Do you know where it came form? Who grew it or made it? What their lives are like? What labour laws and other rights they have? If you don't, then either don't buy it or find out. If you cannot find out, either the supplier does not care, seeking only the lowest price, or knows something they don't want you to find out. If you had done this with your frozen beefburgers, you would not now be feeling sick at the thought of what you were eating last month.
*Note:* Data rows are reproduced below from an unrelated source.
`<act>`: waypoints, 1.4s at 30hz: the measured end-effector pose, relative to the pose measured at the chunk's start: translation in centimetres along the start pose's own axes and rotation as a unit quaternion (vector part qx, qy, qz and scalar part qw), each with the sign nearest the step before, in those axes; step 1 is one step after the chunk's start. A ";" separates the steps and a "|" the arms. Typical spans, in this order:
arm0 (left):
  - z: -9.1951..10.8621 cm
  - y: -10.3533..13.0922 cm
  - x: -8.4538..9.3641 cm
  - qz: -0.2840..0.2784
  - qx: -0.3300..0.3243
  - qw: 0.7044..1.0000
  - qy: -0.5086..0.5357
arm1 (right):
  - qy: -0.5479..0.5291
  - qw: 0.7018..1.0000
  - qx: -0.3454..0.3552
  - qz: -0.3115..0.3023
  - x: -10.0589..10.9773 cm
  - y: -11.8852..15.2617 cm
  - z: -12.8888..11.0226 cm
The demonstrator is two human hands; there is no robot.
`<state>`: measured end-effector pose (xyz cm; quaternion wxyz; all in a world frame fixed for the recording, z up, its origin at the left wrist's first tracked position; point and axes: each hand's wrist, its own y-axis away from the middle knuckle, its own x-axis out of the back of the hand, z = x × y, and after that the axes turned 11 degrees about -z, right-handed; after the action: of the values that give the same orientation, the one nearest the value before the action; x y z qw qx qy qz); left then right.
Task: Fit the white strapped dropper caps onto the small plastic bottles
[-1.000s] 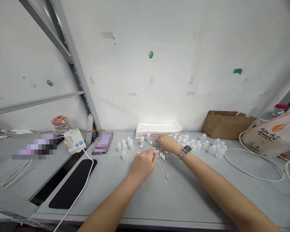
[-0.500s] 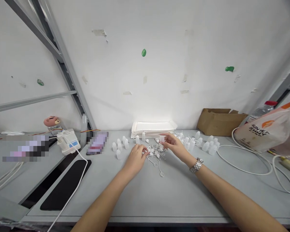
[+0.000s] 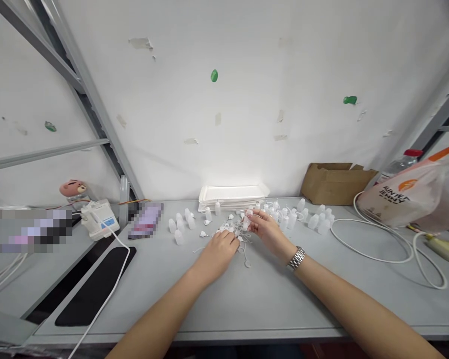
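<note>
My right hand [image 3: 265, 230] grips a small translucent white squeeze bottle [image 3: 248, 215] between thumb and fingers, just above the table. Close beside it, my left hand [image 3: 220, 252] is closed, its fingers curled down into a pile of small white caps [image 3: 240, 239] with thin straps and rings. Whatever its fingertips pinch, if anything, is hidden. One ring [image 3: 247, 265] trails out in front of the pile. A few loose caps [image 3: 204, 234] lie left of the heap. Bottles with nozzle tips [image 3: 292, 219] stand behind and to the right of my right hand.
Several bottles without tips [image 3: 178, 236] stand at left, and more bottles [image 3: 324, 227] at right. Stacked white trays [image 3: 234, 194] lean near the wall. A cardboard box [image 3: 336, 184], plastic bag [image 3: 404, 204] and looped white cable [image 3: 374, 259] occupy the right. A black mat [image 3: 93, 294] lies left.
My left hand has moved right and deeper into the cap pile, leaving caps spread on its left. My right hand has lowered slightly with the bottle, and the view has shifted a little.
</note>
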<state>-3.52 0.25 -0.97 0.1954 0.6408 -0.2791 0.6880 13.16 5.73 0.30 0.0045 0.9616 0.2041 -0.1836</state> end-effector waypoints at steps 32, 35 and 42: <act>-1.7 -0.8 1.6 0.246 0.177 0.744 0.595 | 0.055 0.992 0.107 0.046 -0.7 0.6 0.1; -1.5 -0.8 1.7 0.243 0.171 0.738 0.606 | 0.030 0.995 0.093 -0.008 -1.3 1.0 0.2; -1.2 -0.6 1.6 0.211 0.156 0.706 0.658 | -0.006 0.998 0.049 -0.035 -1.8 1.2 0.8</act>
<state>-4.24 1.36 0.68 0.0768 -0.0286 -0.0964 0.9920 11.86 3.84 0.13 -0.0482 0.9517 0.2285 -0.1995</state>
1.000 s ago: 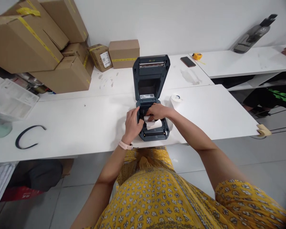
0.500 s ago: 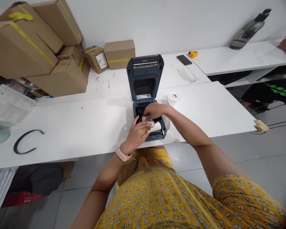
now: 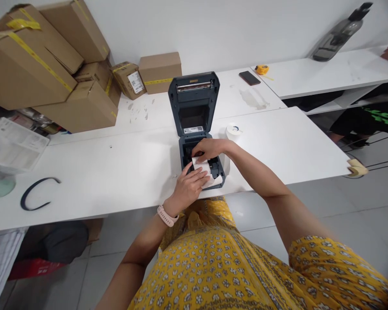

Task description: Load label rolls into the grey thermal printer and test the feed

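Note:
A dark label printer [image 3: 217, 166] stands on the white table with its lid [image 3: 194, 101] raised. White label paper [image 3: 203, 166] lies in its lower bay, with a loose end reaching over the front. My left hand [image 3: 190, 185] is on the paper from the front, its fingers stretched across it and the thumb on the left side. Behind it, my right hand [image 3: 210, 148] reaches into the bay with bent fingers closed on the paper's rear part. The fingers hide some of the paper and the inside of the bay.
A small white roll [image 3: 233, 131] stands right of the printer. Cardboard boxes [image 3: 74, 107] are stacked at the back left. A phone [image 3: 249, 78], a tape measure [image 3: 261, 69] and a bottle [image 3: 338, 36] lie or stand at the back right. A dark band [image 3: 30, 191] lies on the left.
The paper's loose end now lies lower over the printer's front, and more white paper shows between my hands. Both hands stay at the bay; the camera view has shifted slightly.

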The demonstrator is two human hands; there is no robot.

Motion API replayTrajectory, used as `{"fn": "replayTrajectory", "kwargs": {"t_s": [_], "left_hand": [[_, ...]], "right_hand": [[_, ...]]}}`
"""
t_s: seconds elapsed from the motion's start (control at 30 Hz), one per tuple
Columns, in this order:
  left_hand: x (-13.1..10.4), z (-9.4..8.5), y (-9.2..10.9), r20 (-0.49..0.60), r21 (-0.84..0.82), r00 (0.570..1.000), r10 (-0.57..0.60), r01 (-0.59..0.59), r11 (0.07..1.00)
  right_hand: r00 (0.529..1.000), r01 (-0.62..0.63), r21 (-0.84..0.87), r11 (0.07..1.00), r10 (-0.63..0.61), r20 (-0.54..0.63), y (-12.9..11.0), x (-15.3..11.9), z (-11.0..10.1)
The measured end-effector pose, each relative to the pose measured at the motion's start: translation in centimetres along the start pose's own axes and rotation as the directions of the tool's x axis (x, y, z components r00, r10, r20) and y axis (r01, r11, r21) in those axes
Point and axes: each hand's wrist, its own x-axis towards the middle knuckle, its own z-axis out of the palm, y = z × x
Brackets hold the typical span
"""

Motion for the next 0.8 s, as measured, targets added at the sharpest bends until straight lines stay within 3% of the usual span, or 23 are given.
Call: {"fn": "replayTrajectory", "kwargs": {"t_s": [0.27, 0.57, 0.73, 0.8], "left_hand": [[-0.4, -0.1, 1.2, 0.043, 0.005, 0.998, -0.053, 0.052, 0.999], [-0.5, -0.4, 1.9, 0.086, -0.01, 0.991, -0.104, 0.106, 0.994], [-0.6, -0.3, 2.0, 0.074, 0.001, 0.991, -0.112, 0.112, 0.994], [-0.6, -0.2, 2.2, 0.067, 0.007, 0.991, -0.112, 0.112, 0.994]], "right_hand": [[0.999, 0.032, 0.072, 0.997, -0.031, -0.014, 0.7, 0.0, 0.2], [0.998, -0.031, 0.052, 0.998, 0.034, -0.044, 0.6, 0.4, 0.3], [0.99, -0.083, 0.031, 0.996, 0.086, -0.112, 0.4, -0.4, 0.5], [0.979, -0.024, 0.103, 0.994, 0.044, -0.199, 0.3, -1.4, -0.1]]}}
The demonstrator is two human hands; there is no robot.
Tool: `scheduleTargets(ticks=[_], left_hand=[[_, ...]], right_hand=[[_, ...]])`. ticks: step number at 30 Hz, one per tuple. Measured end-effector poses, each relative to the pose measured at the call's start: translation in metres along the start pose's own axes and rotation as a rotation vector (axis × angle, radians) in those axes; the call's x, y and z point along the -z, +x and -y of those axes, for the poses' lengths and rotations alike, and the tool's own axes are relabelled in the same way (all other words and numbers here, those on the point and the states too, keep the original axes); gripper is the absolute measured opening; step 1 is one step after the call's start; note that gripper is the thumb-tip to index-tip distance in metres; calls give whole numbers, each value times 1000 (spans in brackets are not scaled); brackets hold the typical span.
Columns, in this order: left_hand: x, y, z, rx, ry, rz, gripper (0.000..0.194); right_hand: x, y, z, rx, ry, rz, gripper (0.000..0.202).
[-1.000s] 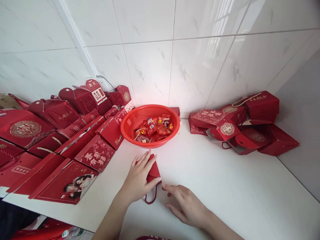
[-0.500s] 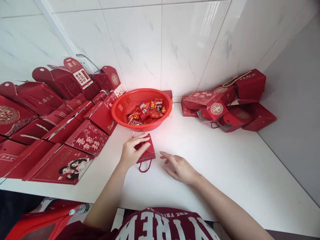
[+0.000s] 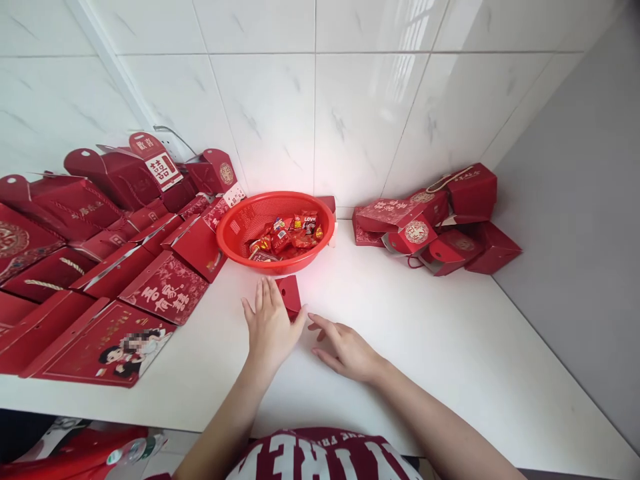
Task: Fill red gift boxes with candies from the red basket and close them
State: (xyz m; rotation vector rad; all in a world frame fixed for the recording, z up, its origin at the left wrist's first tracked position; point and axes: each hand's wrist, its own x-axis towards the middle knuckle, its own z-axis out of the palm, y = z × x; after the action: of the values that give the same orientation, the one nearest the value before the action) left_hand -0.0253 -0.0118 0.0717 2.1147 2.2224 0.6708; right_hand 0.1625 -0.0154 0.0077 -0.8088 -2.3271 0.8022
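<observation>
A small red box (image 3: 289, 293) lies on the white table just in front of the red basket. My left hand (image 3: 273, 325) is over its left and near part, fingers spread and palm down, and hides much of it. Just right of the box, my right hand (image 3: 345, 347) hovers with its fingers apart and nothing in them. The oval red plastic basket (image 3: 235, 248) holds several wrapped candies (image 3: 287, 237).
Rows of red gift boxes (image 3: 165, 287) fill the left side of the white table (image 3: 400, 320). More red boxes (image 3: 425, 220) are heaped at the back right by the tiled wall (image 3: 270, 120). A plastic bottle (image 3: 133, 452) lies below the table's left front.
My left hand has turned flatter and spread over the box, now hiding its cord handle. My right hand stays beside the box. The whole view has shifted slightly.
</observation>
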Motion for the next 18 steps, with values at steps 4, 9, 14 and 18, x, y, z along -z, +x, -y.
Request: scheduleTargets(ticks=[4,9,14,18], left_hand=[[3,2,4,-46,-25,-2,79],[16,0,25,-137,-53,-29,67],[12,-11,53,-248,3,-91,38],[20,-22,63,-118,83,-86,41]], right_hand=[[2,0,-1,-10,-9,14,69],[1,-1,1,-20,4,13,71],[-4,-3,0,-49,37,3,75],[-5,-4,-1,-45,34,17,74]])
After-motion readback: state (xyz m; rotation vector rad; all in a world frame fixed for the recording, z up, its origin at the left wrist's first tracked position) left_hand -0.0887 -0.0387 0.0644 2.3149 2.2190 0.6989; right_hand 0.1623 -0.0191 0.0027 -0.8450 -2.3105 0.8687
The next step is to buy from a co-operative or small trader wherever you can. Shop at the Co-op and join and, if you want, influence policy. Buy from John Lewis and Waitrose. Buy from the very person who owns the business and get to know them and ask about their suppliers. Don't buy Cadbury's Fairtrade dairy milk, buy the Co-op's. Half the world's population benefits from cooperatives, including over a billion members, 100 million workers and over a trillion dollars of trade. You can help freeze out the already stupidly rich shareholders and build up the cooperative movement. Find out about Sheffield Co-ops here: http://sheffield.coop/list. Find out about co-operatives worldwide here: http://ica.coop.
You can help pay the £6.9 million salary of Tesco's CEO or you can help people like yourself. You choose.
The next step is to buy from countries that have established labour rights and decent welfare systems. Despite the efforts of our own country to the contrary, the EU has established and maintained comprehensive labour and welfare legislation. If you shop for food in season there is virtually no reason to buy food from outside the EU. And stuff like coffee, tea, chocolate and bananas can easily be bought fairtrade through cooperative suppliers or directly from known cooperatives.
And finally, yes it often costs more. After all you are making sure that growers and workers are getting a decent living, but the pursuit of shareholder value is so endemic that even cutting out the middle people and dealing with cooperatives still makes it more expensive. So what are you going to do, give in and go to Tesco's? Remember, one day they will come for you, and there will be no one left to help you.
Instead, why not spend twice as much on half as much? You are no worse off, you can learn to make do and mend and even end up recycling less. OK, you still need to eat, but do you really need to eat that expensive protein every single day? Fill up on fruit and vegetables and really enjoy that treat knowing that you are taking one small step to making the world a better place - and you will be healthier as well.